__PROBLEM TO SOLVE__
Produce a verbatim transcription of the entries, with all pictures omitted.

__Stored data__

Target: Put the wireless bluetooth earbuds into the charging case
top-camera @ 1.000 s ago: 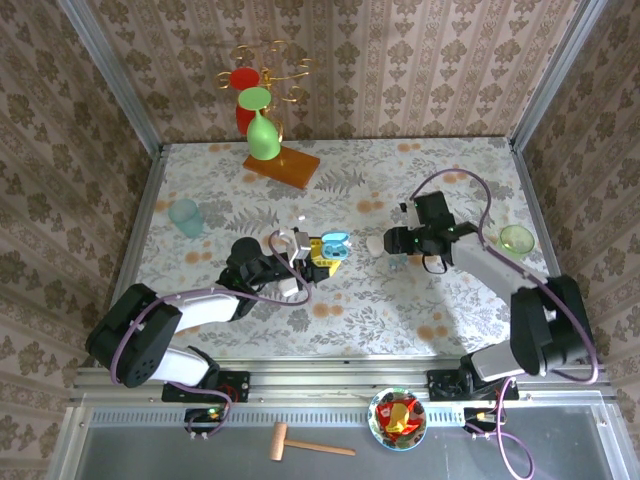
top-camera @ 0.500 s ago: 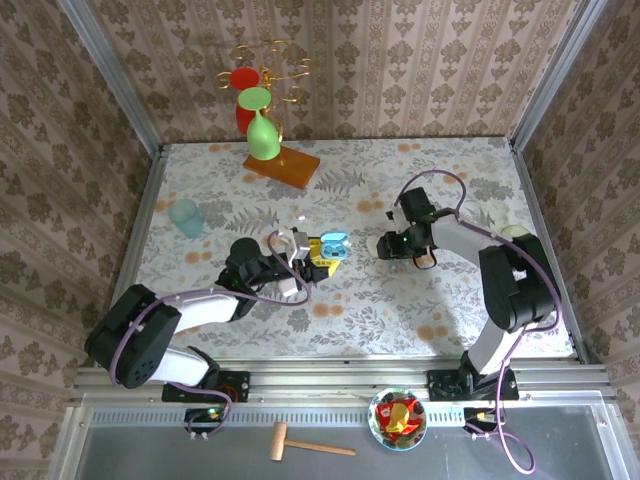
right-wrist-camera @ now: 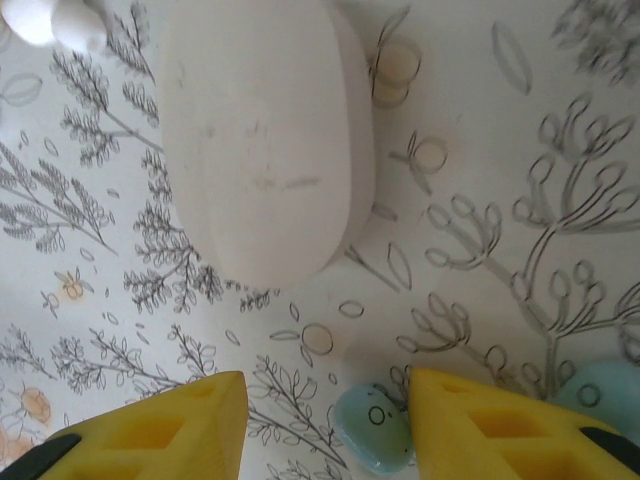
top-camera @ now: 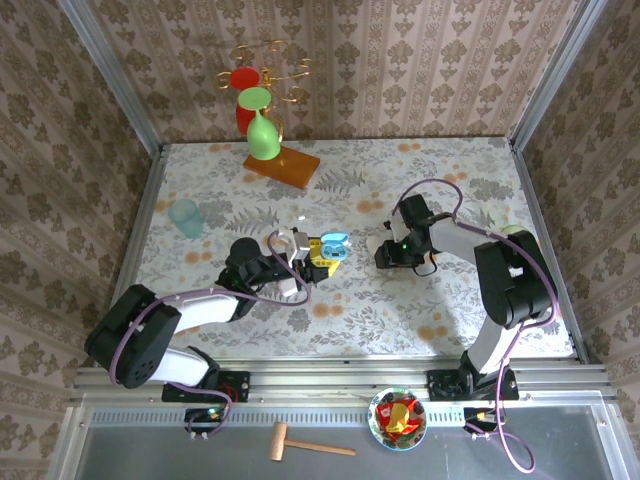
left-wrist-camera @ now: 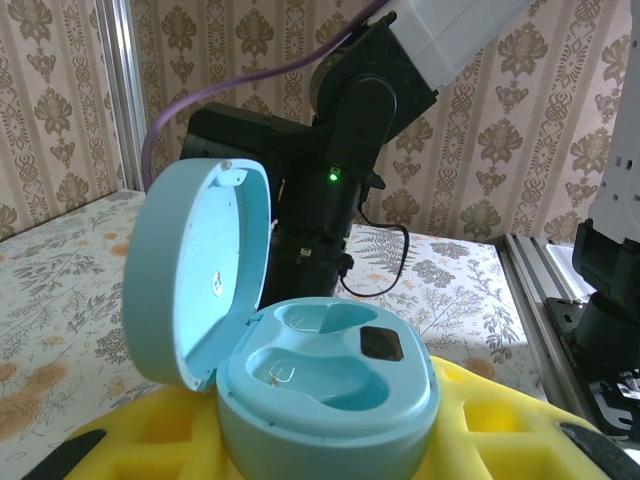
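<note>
- The right hand (top-camera: 388, 256) has been swung toward 9 o'clock over the last second and brought low over the floral-patterned desk (top-camera: 360, 310). It is now placed at 3 o'clock of the left hand (top-camera: 320, 254).
- Its yellow fingers (right-wrist-camera: 150, 435) have been drawn closer together but are seen unclenched. They stand either side of a tiny pale blue oval earbud (right-wrist-camera: 372, 440) lying on the desk, and nothing is grasped yet.
- The earbud is found off-centre, nearer the 3 o'clock finger.
- A white pebble-shaped case (right-wrist-camera: 265, 140) is seen at 12 o'clock of the earbud, apart from it.
- A second pale blue piece (right-wrist-camera: 612, 395) is half hidden at 3 o'clock, and a small white rounded piece (right-wrist-camera: 30, 18) is glimpsed at 11 o'clock.
- The left hand has been kept clenched on the pale blue plastic charging case (left-wrist-camera: 325, 390), with its lid tipped up at 9 o'clock. No earbud is seen in either well.
- The pick is judged to be under way: the pinch must be finished, then the earbud carried toward 9 o'clock.
- A nudge or a slip is to be feared with a piece so tiny.
</note>
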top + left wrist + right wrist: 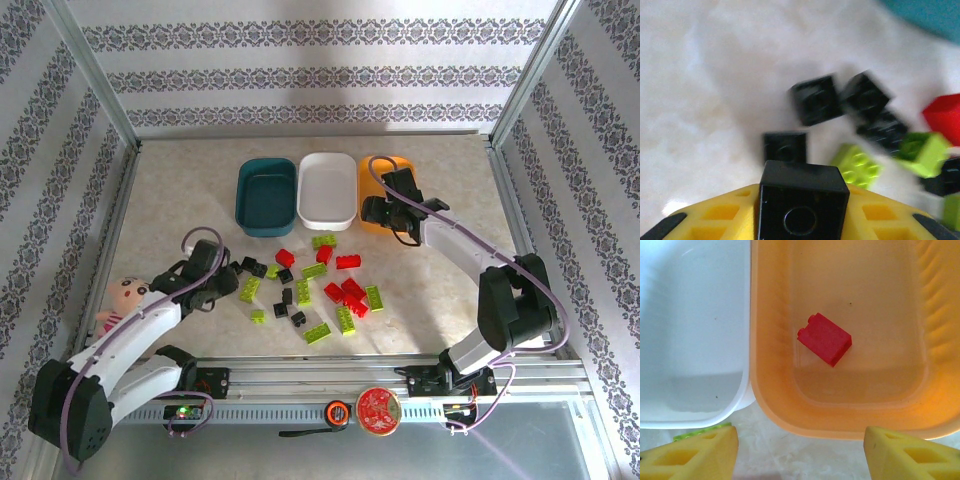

__SOLUTION TO THIS PROBLEM__
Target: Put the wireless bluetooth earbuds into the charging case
top-camera @ 1.000 s ago: 
top-camera @ 0.500 s ago: 
right-wrist-camera @ now: 
top-camera @ now: 
left-wrist-camera @ now: 
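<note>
- The right hand (top-camera: 388, 256) has been swung toward 9 o'clock over the last second and brought low over the floral-patterned desk (top-camera: 360, 310). It is now placed at 3 o'clock of the left hand (top-camera: 320, 254).
- Its yellow fingers (right-wrist-camera: 150, 435) have been drawn closer together but are seen unclenched. They stand either side of a tiny pale blue oval earbud (right-wrist-camera: 372, 440) lying on the desk, and nothing is grasped yet.
- The earbud is found off-centre, nearer the 3 o'clock finger.
- A white pebble-shaped case (right-wrist-camera: 265, 140) is seen at 12 o'clock of the earbud, apart from it.
- A second pale blue piece (right-wrist-camera: 612, 395) is half hidden at 3 o'clock, and a small white rounded piece (right-wrist-camera: 30, 18) is glimpsed at 11 o'clock.
- The left hand has been kept clenched on the pale blue plastic charging case (left-wrist-camera: 325, 390), with its lid tipped up at 9 o'clock. No earbud is seen in either well.
- The pick is judged to be under way: the pinch must be finished, then the earbud carried toward 9 o'clock.
- A nudge or a slip is to be feared with a piece so tiny.
</note>
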top + left wrist + right wrist: 

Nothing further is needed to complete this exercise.